Destaque-se ainda a introdução do artigo 86.º-A relativo às reações a decisões no âmbito de diligências de buscas e apreensões, em que todos os incidentes, arguições de nulidade e requerimentos devem ser dirigidos à autoridade judiciária que autorizou o respetivo ato.

Coimas

Em último lugar, também as normas que se referem aos limites máximos das coimas foram alteradas. Assim, as coimas que a AdC passa a poder aplicar terão como limite máximo 10% do volume de negócios total, a nível mundial, realizado no exercício imediatamente anterior à decisão final proferida pela AdC, pelo conjunto de pessoas que integrem cada uma das empresas infratoras (artigo 69.º, n.º 4, do RJC).
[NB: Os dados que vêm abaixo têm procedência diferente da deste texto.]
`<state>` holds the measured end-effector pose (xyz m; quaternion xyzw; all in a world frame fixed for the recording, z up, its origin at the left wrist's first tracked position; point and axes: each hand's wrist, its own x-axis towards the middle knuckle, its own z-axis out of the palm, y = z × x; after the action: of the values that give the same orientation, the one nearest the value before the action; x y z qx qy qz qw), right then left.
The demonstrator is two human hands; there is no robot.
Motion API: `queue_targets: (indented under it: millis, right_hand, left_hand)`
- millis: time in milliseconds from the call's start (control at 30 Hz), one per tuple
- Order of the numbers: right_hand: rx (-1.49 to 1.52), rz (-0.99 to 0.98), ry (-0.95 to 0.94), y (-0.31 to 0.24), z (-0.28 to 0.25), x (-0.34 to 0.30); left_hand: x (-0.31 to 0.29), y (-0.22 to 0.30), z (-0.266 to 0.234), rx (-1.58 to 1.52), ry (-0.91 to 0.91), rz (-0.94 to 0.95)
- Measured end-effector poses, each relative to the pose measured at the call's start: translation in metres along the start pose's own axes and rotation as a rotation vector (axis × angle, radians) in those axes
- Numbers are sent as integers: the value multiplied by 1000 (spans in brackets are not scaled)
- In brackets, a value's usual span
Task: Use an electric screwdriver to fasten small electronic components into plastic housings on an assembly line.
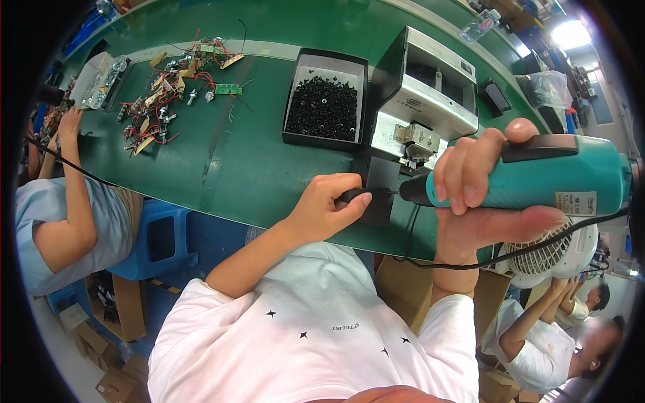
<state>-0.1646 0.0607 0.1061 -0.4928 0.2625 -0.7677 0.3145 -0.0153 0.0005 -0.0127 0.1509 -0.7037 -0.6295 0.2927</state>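
My left hand (327,203) pinches a small black part (354,196) between thumb and fingers, just above the front edge of the green table (248,168). My right hand (474,195) grips a teal electric screwdriver (568,176) held level and pointing left. Its dark nose and thin bit (396,193) reach the black part, tip touching or almost touching it. A black cable (510,254) hangs from the tool under my right wrist.
A black tray of small black screws (324,101) and a grey screw-feeder machine (424,94) stand behind my hands. Circuit boards with red wires (171,84) lie at the far left. A co-worker in light blue (60,221) sits left; a white fan (557,254) is right.
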Motion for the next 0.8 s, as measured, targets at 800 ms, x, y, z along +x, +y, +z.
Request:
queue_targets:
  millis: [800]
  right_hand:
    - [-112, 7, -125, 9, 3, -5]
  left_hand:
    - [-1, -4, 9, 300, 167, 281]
Contudo, como válvula de escape, estabelece o artigo 69.º, n.º 7, do RJC, que esse valor não pode ser superior ao que resultaria tendo por referência o valor correspondente ao ano económico anterior ao ano da infração.
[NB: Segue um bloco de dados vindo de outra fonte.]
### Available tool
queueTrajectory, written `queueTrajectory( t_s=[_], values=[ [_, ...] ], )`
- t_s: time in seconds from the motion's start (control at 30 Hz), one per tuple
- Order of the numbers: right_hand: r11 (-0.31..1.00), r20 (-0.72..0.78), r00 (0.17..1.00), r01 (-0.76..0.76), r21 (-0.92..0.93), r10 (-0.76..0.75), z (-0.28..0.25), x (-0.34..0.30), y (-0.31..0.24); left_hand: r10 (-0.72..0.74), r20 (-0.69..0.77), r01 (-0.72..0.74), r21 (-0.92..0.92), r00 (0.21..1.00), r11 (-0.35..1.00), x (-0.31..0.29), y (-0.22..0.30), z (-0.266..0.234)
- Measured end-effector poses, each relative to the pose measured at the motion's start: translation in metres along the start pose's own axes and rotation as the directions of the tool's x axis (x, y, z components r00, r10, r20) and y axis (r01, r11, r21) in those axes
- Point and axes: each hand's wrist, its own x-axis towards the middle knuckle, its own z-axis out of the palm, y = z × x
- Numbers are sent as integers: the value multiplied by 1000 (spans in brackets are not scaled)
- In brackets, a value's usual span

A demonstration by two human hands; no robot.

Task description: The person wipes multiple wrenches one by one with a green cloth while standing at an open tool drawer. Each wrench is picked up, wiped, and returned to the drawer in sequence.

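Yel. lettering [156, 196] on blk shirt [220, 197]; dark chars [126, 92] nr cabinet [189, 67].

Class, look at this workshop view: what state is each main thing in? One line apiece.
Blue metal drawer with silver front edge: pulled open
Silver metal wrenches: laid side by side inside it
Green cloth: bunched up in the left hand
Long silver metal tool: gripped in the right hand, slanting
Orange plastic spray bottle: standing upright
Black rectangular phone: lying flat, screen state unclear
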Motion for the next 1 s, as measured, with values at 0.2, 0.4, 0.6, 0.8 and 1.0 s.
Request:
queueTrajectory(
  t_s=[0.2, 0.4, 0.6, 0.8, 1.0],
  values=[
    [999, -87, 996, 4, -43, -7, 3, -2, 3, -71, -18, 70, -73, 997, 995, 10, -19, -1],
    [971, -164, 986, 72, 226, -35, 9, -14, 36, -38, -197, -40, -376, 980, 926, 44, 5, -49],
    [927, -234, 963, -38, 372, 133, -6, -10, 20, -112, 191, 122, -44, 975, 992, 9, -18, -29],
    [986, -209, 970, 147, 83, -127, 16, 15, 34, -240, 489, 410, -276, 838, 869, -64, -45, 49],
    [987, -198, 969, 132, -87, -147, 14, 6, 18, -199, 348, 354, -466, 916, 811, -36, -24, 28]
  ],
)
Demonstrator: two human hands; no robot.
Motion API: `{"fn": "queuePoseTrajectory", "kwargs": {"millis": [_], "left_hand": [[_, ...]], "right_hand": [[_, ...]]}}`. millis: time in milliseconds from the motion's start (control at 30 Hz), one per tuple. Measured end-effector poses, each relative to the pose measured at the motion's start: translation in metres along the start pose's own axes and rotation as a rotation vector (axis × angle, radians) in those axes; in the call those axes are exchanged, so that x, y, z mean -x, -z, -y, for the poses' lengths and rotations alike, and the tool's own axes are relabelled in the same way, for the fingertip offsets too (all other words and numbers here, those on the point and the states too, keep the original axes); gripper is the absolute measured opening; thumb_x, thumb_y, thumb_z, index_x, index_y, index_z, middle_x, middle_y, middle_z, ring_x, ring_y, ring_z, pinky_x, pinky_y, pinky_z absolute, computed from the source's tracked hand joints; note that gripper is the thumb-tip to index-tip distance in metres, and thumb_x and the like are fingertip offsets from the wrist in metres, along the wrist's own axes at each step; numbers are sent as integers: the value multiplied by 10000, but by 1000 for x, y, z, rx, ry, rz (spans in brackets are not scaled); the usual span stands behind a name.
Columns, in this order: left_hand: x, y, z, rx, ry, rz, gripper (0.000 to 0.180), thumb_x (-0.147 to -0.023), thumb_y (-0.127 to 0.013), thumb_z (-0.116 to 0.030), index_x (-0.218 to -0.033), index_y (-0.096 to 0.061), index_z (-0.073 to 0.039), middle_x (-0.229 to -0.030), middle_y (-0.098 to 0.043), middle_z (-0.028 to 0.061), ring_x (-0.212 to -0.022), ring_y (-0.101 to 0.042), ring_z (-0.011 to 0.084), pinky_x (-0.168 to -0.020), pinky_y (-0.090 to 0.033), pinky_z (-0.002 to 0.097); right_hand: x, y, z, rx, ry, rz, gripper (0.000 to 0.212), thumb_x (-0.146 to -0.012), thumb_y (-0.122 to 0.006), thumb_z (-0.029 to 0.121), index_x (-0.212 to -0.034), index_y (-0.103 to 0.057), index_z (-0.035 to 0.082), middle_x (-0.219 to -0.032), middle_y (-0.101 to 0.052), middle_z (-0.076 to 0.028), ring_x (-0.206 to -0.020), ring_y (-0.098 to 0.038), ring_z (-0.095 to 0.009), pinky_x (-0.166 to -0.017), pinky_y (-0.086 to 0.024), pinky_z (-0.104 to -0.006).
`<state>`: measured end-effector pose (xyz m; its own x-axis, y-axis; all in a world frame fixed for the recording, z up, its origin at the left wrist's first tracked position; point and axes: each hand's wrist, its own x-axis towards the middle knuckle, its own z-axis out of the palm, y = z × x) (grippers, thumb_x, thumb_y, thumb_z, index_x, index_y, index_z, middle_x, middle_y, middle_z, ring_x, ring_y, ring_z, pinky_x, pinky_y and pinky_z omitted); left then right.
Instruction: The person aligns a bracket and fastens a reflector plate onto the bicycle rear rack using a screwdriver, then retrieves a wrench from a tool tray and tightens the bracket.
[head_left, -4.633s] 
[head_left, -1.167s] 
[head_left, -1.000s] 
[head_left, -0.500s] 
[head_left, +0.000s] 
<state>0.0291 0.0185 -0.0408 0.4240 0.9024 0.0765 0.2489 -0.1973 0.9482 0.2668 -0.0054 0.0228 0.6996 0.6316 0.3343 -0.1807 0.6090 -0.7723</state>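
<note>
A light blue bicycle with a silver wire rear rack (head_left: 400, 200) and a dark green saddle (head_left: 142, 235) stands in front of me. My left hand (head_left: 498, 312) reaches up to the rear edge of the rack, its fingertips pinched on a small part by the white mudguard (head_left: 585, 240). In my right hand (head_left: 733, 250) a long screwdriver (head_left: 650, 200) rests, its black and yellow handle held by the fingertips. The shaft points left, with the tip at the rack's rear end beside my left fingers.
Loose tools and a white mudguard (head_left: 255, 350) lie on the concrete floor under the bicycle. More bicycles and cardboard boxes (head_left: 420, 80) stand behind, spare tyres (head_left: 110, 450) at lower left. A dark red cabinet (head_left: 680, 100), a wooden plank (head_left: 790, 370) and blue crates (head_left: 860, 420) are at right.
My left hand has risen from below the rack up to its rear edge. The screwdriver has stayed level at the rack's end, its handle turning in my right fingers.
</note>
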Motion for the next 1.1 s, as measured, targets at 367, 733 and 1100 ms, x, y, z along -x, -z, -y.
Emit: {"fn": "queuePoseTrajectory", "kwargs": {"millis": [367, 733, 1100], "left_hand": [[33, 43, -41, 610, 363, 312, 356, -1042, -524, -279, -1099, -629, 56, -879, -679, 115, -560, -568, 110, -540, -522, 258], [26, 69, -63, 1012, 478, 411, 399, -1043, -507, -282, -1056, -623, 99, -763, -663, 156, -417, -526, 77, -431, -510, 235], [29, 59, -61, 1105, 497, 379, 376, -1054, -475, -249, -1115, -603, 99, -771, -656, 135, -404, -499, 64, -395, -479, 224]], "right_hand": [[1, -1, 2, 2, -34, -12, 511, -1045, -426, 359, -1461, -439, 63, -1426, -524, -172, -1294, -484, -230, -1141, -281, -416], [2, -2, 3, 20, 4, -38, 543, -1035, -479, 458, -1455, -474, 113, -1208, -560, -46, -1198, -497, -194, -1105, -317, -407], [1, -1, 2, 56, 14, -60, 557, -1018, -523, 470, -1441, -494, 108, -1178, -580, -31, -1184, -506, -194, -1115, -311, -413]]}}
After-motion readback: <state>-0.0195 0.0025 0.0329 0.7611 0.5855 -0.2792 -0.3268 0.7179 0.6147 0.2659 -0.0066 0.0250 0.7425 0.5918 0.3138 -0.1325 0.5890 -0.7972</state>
Esta solução é atentatória do princípio da igualdade, nomeadamente entre aqueles grupos empresariais que tenham uma dimensão multinacional e aqueles que atuam predominantemente em Portugal. Deixa de ser aplicada a regra, até agora vigente, de o limiar máximo da coima corresponder a 10% do volume de negócios da empresa (a qual era, tipicamente, circunscrita ao território nacional).

Conclusão

A presente lei entrará em vigor já a 17 de Setembro de 2022.
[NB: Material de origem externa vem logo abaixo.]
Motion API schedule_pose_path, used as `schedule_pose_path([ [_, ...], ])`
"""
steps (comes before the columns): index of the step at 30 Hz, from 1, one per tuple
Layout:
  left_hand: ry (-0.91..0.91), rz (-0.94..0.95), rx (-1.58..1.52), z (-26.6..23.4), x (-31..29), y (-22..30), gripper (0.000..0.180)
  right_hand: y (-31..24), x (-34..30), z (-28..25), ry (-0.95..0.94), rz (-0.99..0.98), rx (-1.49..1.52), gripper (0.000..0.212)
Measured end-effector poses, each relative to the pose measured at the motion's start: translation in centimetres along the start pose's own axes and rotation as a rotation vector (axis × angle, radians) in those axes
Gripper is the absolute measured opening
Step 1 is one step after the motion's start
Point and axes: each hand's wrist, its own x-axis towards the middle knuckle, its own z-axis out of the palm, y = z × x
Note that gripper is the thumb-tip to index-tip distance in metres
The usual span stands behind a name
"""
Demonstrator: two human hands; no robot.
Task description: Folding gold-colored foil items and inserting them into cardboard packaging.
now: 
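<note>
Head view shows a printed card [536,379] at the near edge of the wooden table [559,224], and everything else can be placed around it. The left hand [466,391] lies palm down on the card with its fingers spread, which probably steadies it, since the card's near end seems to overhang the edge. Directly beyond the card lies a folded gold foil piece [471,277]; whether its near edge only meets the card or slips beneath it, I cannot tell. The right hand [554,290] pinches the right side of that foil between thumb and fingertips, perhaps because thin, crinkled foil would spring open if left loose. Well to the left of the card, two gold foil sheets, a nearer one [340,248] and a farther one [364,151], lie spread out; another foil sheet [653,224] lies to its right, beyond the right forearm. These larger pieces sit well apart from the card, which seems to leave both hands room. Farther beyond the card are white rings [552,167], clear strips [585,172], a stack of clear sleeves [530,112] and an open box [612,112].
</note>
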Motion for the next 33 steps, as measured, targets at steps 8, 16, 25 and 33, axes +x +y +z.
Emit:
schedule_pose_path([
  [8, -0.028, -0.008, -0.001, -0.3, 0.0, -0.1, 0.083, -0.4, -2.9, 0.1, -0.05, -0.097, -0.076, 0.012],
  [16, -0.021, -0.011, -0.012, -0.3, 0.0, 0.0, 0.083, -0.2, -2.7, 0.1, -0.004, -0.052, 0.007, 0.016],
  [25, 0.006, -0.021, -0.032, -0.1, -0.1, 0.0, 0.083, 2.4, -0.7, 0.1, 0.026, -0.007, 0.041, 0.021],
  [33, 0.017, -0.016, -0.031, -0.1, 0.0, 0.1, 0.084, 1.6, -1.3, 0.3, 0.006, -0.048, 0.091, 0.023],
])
Estão em causa alterações ao RJC de largo espetro e enorme relevo para as empresas. Globalmente, a AdC vê-se munida de mais vastos poderes de investigação e os direitos das empresas arguidas são comprimidos. Uma vez que as empresas se veem confrontadas com consequências potencialmente mais gravosas, é conveniente que haja lugar ao desenvolvimento de programas de compliance destinados a prevenir, detetar e fazer cessar eventuais infrações ao direito da concorrência.

 

Miguel Gorjão-Henriques | mgh@servulo.com

Alberto Saavedra as@servulo.com

Francisco Marques de Azevedo | fma@servulo.com



[1] A Lei n.º 17/2022 modifica normas sobre pedidos de elementos, inquirições de pessoas coletivas e singulares (incluindo durante as buscas, sobre factos ou documentos relacionados com a infração); segredo de justiça e publicidade das decisões; procedimentos de clemência, de transação e arquivamento mediante imposição de condições; elaboração de versões não confidenciais; acesso ao processo por parte de co-visadas e de terceiros; meios de prova; medidas provisórias; critérios para a determinação da medida da coima; pagamento a prestações das coimas; sanções pecuniárias compulsórias; responsabilidade pela prática das infrações, etc. Vejam-se ainda as alterações aos Estatutos da AdC no sentido de lhe conferir uma maior independência (por exemplo, através da alteração das suas regras de financiamento).

[2] Destacamos os pareceres dados pela Comissão da Economia, Inovação, Obras Públicas e Habitação (CEIOPH) e pela Comissão de Assuntos Constitucionais, Direitos, Liberdades e Garantias (CACDLG) no âmbito do processo legislativo ambos no sentido da inconstitucionalidade da redação proposta pelo Governo para a alínea b), do n.º 1, do artigo 18.º do RJC relativa à apreensão de correio eletrónico, por violação do artigo 34.º, n.º 4, da CRP.